Adriana Nava Tornar, à droite, est née en Italie d’une mère Française et a grandi en France. Gracieuseté

Vers la résidence permanente

Seule ombre au tableau pour la mère de famille : l’absence de cinéma, théâtre et piscine dans la ville. Heureusement, Sioux Lookout dispose d’une écurie pour le plus grand bonheur des enfants, de la pêche pour les adultes et il est possible de retrouver les activités manquantes dans les villes voisines de Kenora et Dryden.

Bien qu’il n’y ait pas de médecin de famille disponible, le couple Nava Tornar n’a pas rencontré de problème pour consulter à l’hôpital local où il a eu la surprise de tomber, une fois, sur un médecin francophone.

« Mais au final, je suis contente qu’il n’y ait pas des grands centres commerciaux, parce que ça aurait généré beaucoup de dépenses, ajoute-t-elle.
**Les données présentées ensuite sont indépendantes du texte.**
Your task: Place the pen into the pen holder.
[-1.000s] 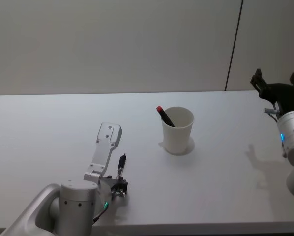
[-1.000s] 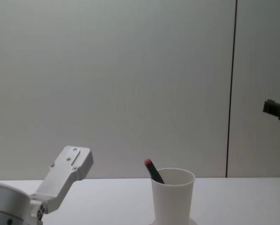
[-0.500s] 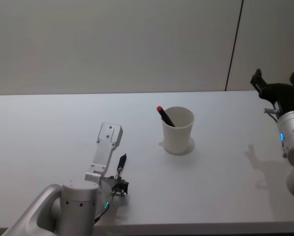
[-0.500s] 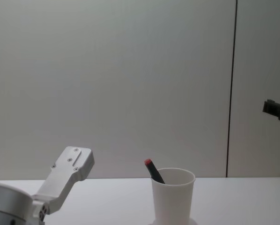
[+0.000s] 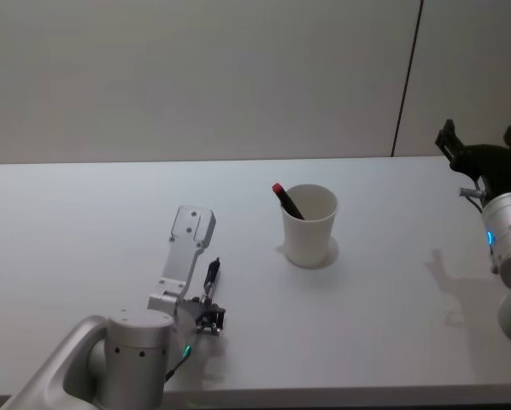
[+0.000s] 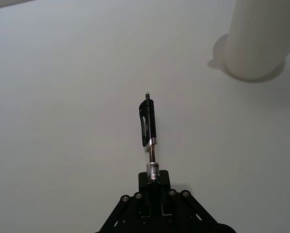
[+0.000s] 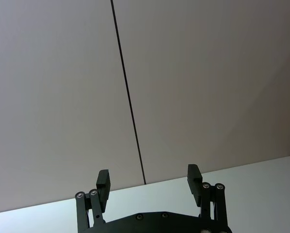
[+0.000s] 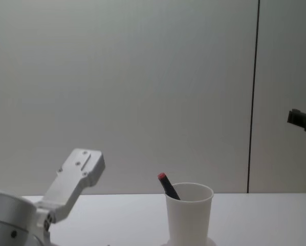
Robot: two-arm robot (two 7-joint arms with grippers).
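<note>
Two pens are on record. At the near left of the counter (image 5: 85,222), the left gripper (image 5: 209,306) sits low, its fingers closed on one end of a black pen (image 5: 211,278). In the left wrist view the black pen (image 6: 149,127) projects straight out from the left gripper (image 6: 153,178), clip side up, over bare counter. Whether its far tip touches the surface cannot be determined. The pale link of the left arm (image 5: 187,248) rises behind it and also shows at the lower left of the chest view (image 8: 73,177).

The pen holder (image 5: 309,226) stands upright at mid-counter, well apart from the held pen and to its right. It is a plain white tapered cup with a rolled rim. A red-capped pen (image 5: 283,198) is in it, leaning toward the left side of the rim, with the cap clear above the rim. The chest view confirms the holder (image 8: 189,215) upright and the red-capped pen (image 8: 167,185) slanting left.

At the far right, the right gripper (image 5: 479,137) is raised above the counter edge, away from the holder. Its fingers (image 7: 102,178) are spread wide with nothing between them, and they point toward the wall (image 7: 208,73) and its dark vertical seam (image 7: 128,102).
</note>
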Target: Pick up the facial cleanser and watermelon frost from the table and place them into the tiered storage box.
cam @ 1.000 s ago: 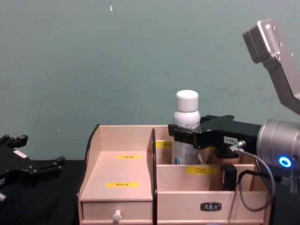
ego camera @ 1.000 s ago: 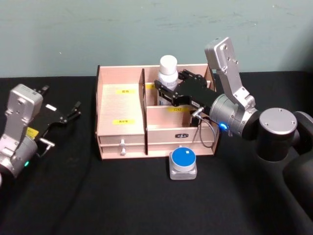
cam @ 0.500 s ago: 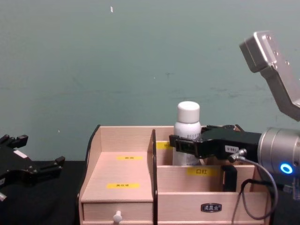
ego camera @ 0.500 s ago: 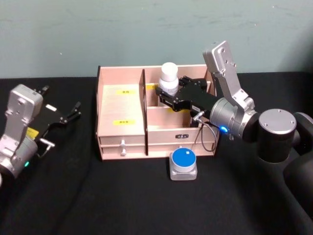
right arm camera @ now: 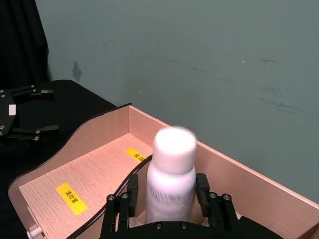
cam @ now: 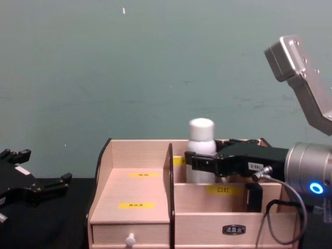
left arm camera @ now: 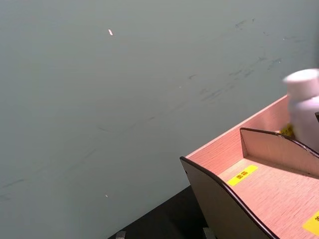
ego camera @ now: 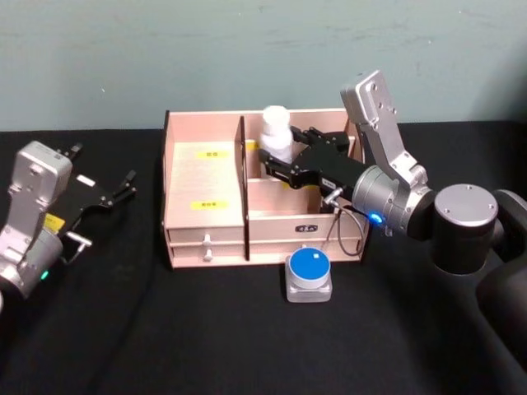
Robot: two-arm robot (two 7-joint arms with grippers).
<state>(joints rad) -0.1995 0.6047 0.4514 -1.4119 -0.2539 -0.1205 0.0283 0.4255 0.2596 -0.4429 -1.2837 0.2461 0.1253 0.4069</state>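
On the black table (ego camera: 165,329), your right gripper (ego camera: 276,159) grips the white bottle (ego camera: 275,133) inside the tiered storage box (ego camera: 206,206)'s rear compartment; seat it upright before releasing, left gripper (ego camera: 115,191) parked apart.

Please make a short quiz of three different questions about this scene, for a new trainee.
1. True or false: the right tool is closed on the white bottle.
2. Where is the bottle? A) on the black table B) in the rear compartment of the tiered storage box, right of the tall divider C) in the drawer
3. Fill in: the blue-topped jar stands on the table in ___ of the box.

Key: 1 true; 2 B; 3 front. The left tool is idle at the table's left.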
Tant qu’on est en famille, on ne s’ennuie pas trop et on arrive quand même à faire beaucoup d’activités avec des amis. »

Alors qu’ils avaient l’intention de ne rester que deux ans, les Nava Tornar ont fini par succomber aux plaisirs de la vie à Sioux Lookout.

« Même si on obtient la résidence permanente, je ne pense pas qu’on ira dans une grande ville justement par rapport à ces opportunités de travail et aussi parce que c’est une belle ville pour élever des enfants », termine-t-elle.

Chaque jour de la Semaine nationale de l’immigration francophone, ONFR vous fait découvrir un portrait d’immigrant francophone en Ontario, son parcours, ses défis, ses succès.